Oil Markets: Fuel demand, coronavirus

A view of the Marathon Petroleum Corp’s Los Angeles Refinery in Carson, California, April 25, 2020.

Robyn Beck | AFP | Getty Images

Oil prices fell on Tuesday amid concerns that a possible rise in Covid-19 cases following the U.S. Labor Day long weekend, which also marks the end of the peak U.S. driving season, could squeeze demand for fuel.

Coronavirus cases rose in 22 of the 50 U.S. states, a Reuters analysis showed, on the holiday weekend traditionally filled with gatherings to mark the end of summer.
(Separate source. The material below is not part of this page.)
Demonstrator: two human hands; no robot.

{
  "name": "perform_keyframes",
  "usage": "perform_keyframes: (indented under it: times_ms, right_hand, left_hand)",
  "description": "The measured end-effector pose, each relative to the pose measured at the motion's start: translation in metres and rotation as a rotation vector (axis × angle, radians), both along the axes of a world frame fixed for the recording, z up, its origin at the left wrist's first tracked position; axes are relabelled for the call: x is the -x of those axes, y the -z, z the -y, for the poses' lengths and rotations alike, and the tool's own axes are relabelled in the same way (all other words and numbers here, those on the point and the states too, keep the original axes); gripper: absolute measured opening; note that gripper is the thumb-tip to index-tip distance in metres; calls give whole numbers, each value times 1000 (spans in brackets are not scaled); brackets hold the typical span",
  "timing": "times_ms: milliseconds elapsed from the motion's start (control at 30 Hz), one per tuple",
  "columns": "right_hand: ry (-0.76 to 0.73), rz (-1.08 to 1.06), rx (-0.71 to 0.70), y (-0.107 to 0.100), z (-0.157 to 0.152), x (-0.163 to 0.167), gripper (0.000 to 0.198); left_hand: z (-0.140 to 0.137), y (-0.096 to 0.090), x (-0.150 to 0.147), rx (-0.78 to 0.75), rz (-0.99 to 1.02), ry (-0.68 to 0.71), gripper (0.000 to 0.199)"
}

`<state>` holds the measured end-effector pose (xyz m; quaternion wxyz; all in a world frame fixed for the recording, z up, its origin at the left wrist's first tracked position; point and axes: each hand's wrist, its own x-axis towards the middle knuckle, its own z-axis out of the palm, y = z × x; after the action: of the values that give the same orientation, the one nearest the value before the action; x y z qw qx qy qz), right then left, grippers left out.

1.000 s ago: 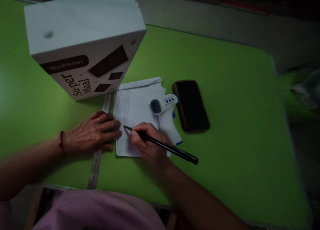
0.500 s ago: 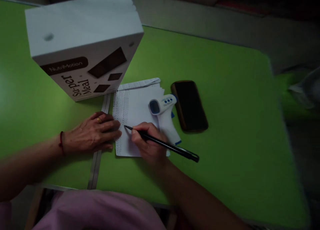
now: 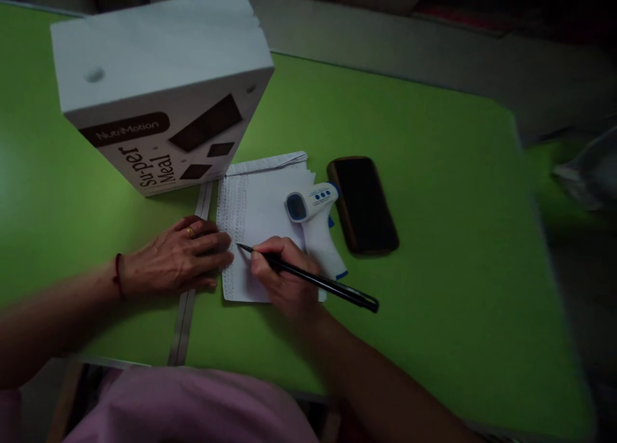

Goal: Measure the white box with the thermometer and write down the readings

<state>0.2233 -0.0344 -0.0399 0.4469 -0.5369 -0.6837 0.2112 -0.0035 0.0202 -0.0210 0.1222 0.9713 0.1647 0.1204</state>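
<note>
Near edge: the green tabletop (image 3: 434, 173) ends just in front of the pink-clothed lap; open room lies to the right of the phone (image 3: 362, 204).
Right hand (image 3: 284, 279): fingers closed around a black pen (image 3: 308, 277), tip on the paper (image 3: 255, 205) near its left margin.
Left hand (image 3: 178, 260): fingers flat and spread, pressing the paper's left edge over a grey ruler (image 3: 186, 314).
Middle: a white thermometer (image 3: 313, 224) lies on the paper, just beside the phone.
Far left: a white box (image 3: 159, 89) stands upright.
Room: dim; grey floor beyond the far edge.
Change: the pen tip sits almost where it was; the view has shifted slightly.
</note>
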Motion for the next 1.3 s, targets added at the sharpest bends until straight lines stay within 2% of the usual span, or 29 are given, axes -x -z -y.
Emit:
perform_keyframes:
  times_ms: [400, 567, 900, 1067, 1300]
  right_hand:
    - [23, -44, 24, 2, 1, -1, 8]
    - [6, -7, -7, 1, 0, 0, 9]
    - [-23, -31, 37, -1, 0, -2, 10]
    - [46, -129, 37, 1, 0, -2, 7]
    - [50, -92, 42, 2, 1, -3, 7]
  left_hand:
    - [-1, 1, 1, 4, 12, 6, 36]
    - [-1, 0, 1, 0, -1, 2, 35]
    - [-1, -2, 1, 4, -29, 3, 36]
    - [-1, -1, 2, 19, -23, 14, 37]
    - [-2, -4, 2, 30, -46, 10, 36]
At the same time cases are flaring up in India and Britain.

U.S. West Texas Intermediate crude futures fell 76 cents, or 1.9%, to $39.01 per barrel at 0433 GMT, playing catch-up with a drop in Brent prices overnight.
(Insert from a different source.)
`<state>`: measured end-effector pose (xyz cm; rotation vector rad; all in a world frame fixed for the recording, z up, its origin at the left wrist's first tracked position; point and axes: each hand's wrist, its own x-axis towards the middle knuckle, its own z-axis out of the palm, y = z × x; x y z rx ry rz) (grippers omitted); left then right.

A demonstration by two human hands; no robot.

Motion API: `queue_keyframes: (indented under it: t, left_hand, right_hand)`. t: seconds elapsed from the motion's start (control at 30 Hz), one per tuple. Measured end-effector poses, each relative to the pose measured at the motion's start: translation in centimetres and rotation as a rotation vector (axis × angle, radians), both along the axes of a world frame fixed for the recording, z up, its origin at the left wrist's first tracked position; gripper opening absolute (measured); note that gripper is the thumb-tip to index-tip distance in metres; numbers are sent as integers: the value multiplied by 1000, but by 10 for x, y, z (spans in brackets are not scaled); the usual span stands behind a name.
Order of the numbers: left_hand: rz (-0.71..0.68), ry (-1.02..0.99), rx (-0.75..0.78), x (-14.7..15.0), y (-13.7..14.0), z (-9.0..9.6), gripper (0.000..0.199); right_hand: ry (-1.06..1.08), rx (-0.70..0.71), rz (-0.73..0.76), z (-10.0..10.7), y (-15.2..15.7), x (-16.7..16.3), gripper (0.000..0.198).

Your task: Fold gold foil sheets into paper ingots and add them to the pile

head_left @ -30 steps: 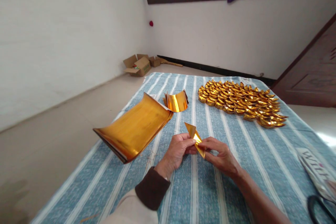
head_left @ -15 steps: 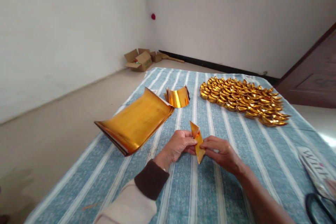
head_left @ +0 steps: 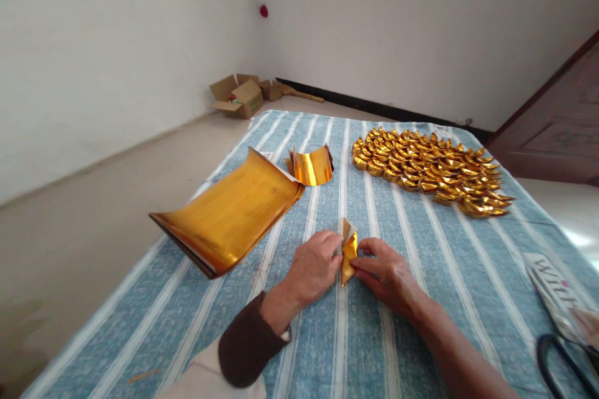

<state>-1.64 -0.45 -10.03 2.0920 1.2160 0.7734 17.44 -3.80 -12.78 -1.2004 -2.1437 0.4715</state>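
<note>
A folded piece of gold foil paper, pointed at both ends, stands between my two hands just above the striped cloth. My left hand is at its left side, fingers bent and closed against the paper. From the right, my right hand pinches it between thumb and fingers. To the left lies a stack of large gold foil sheets with curled edges. Behind it stands a smaller curved bundle of gold foil paper. Many folded gold paper ingots sit in rows at the far right.
Blue striped cloth covers the table. Scissors lie at the right edge beside a printed bag or leaflet. On the floor beyond are an open cardboard box and a reddish-brown panel at right.
The folded paper has turned more upright, and its upper end shows a pale inner side. My left hand has rolled over, its back now facing up. The view has tipped slightly downward.
</note>
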Motion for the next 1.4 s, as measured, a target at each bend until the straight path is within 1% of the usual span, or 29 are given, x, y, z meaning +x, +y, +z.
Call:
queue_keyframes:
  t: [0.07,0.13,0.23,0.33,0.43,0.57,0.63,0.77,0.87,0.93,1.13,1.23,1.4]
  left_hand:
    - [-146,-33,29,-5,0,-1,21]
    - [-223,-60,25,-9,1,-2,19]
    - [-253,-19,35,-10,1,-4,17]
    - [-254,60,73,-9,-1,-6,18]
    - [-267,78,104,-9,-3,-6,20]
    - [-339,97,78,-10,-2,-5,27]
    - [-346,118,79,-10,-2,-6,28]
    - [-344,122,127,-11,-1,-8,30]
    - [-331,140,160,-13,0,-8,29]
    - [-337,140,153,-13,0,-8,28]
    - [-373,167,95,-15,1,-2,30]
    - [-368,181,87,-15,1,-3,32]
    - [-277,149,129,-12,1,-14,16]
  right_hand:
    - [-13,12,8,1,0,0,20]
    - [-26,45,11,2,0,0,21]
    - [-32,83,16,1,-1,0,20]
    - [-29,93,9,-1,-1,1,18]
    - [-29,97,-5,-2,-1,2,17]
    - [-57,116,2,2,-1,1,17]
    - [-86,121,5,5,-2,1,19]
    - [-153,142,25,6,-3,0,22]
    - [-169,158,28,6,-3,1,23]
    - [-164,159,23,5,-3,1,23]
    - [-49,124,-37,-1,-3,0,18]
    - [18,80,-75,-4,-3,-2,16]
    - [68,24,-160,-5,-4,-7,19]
Brent crude futures eased 8 cents, or nearly 0.2%, to $41.93 a barrel, after falling 1.5% on Monday.

Brent dropped on Monday after Saudi Arabia’s Aramco, the world’s top oil exporter, cut the October official selling prices for its Arab light crude, seen as a sign demand growth may be stuttering as Covid-19 cases flare up around the world.

“The combination of coming out of summer peak driving season in the U.S., which is a seasonal factor, has refocused the market’s attention on whether the demand recovery is strong enough – and clearly there are some doubts, as Aramco’s price move has demonstrated,” said Lachlan Shaw, National Australia Bank’s head of commodity research.
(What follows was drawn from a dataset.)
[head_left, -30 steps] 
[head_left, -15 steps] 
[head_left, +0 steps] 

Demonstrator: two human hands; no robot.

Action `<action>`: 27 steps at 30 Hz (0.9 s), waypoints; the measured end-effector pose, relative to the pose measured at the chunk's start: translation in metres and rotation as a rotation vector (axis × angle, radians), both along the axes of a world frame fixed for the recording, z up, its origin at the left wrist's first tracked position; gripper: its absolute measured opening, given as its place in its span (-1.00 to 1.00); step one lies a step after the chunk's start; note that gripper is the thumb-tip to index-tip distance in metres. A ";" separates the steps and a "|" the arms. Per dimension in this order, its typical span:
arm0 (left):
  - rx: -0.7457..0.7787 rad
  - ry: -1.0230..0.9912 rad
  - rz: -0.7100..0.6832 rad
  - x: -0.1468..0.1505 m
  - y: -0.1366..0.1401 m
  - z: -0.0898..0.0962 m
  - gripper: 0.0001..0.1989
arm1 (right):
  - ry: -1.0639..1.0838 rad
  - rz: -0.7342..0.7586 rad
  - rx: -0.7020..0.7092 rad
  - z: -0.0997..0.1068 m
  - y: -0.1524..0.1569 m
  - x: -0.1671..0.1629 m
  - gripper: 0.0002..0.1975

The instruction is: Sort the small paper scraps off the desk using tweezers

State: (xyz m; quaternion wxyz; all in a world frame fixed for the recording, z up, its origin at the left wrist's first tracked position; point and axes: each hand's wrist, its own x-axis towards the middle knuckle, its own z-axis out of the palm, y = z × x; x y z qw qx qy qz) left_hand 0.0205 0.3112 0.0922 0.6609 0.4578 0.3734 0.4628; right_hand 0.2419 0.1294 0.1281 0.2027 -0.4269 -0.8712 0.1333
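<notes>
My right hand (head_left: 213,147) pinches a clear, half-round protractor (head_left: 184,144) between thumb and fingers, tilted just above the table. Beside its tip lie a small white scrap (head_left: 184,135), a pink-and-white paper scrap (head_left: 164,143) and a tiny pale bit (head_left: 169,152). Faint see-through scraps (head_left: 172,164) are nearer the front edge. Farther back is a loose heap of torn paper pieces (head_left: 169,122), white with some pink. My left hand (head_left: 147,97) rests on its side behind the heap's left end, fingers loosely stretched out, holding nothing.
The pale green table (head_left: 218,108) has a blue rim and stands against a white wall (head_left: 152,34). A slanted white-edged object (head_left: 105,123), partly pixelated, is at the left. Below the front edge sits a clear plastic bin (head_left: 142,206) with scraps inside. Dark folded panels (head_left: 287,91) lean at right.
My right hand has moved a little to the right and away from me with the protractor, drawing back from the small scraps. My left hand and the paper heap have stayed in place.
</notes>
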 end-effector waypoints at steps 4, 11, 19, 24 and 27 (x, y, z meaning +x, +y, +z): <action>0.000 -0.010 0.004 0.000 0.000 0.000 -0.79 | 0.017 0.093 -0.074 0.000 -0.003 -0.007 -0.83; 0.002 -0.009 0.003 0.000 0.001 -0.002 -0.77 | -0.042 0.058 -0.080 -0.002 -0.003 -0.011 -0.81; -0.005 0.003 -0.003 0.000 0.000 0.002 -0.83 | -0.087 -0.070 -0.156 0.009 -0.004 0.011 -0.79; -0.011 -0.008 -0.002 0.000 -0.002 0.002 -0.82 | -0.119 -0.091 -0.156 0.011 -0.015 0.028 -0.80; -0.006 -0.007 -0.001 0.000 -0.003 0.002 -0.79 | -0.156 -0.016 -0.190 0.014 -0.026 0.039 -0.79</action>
Also weighing on the market is the upcoming maintenance seasons for U.S. refineries, which could cut crude demand by 1.5 million to 2 million barrels per day, he said.

WTI and Brent have dropped out of the ranges they were in throughout August, with WTI now below $40 after having traded around $42 for most of the month. Brent has dropped from around $45. The market had been helped by a weaker U.S. dollar, which has since rebounded slightly.

“This follows on from worrying signs of a resurgence in COVID-19 cases in other parts of the world. This has raised concerns that the recent recovery in demand may be halted as the general public remains cautious about extended travel,” ANZ Research said.